Try it:
Nothing more is wanted than an exact repeat of the data below.

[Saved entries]

★ ★ ★ ★ ★

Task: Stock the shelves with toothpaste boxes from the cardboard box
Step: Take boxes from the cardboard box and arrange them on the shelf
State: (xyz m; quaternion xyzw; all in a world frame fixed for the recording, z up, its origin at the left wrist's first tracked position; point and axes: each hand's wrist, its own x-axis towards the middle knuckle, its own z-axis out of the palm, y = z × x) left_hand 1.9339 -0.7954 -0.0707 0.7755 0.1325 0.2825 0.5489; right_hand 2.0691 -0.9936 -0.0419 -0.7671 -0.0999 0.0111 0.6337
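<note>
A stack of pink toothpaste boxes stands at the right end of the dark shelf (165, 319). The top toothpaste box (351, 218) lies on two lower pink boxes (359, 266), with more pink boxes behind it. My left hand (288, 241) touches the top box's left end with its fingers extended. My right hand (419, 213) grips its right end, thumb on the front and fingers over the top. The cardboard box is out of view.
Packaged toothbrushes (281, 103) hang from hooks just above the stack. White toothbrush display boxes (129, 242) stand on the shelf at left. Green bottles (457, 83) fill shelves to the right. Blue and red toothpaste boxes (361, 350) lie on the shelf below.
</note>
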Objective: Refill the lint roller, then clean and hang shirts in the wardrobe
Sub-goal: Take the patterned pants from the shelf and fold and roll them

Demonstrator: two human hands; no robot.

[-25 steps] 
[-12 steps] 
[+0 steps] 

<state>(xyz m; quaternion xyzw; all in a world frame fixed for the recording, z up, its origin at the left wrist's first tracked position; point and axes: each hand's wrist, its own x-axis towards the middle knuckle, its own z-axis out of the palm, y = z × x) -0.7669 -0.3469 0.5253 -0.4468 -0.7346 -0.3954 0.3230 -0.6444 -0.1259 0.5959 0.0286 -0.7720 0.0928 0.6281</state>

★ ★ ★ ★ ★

Solution to the problem:
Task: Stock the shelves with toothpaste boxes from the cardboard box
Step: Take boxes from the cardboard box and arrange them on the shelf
State: (xyz m; quaternion xyzw; all in a world frame fixed for the recording, z up, its origin at the left wrist's first tracked position; point and axes: each hand's wrist, its own x-axis towards the middle knuckle, its own z-axis out of the palm, y = z × x) left_hand 1.9339 -0.7954 -0.0707 0.7755 0.1325 0.2825 0.5489; right_hand 2.0691 -0.9936 -0.0419 -0.7671 -0.0999 0.0111 0.6337
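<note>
A stack of pink toothpaste boxes stands at the right end of the dark shelf (165, 319). The top toothpaste box (351, 218) lies on two lower pink boxes (359, 266), with more pink boxes behind it. My left hand (288, 241) touches the top box's left end with its fingers extended. My right hand (419, 213) grips its right end, thumb on the front and fingers over the top. The cardboard box is out of view.
Packaged toothbrushes (281, 103) hang from hooks just above the stack. White toothbrush display boxes (129, 242) stand on the shelf at left. Green bottles (457, 83) fill shelves to the right. Blue and red toothpaste boxes (361, 350) lie on the shelf below.
</note>
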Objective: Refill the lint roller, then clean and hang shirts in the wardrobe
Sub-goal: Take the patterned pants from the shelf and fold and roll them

Demonstrator: two human hands; no robot.

[-25 steps] 
[-12 steps] 
[+0 steps] 

<state>(xyz m; quaternion xyzw; all in a world frame fixed for the recording, z up, its origin at the left wrist's first tracked position; point and axes: each hand's wrist, its own x-axis towards the middle knuckle, its own z-axis out of the palm, y = z × x) -0.7669 -0.3469 0.5253 -0.4468 -0.7346 -0.3954 0.3230 -0.6444 -0.1259 0.5959 0.0286 -0.7720 0.0928 0.6281</state>

That completes the answer to the exercise.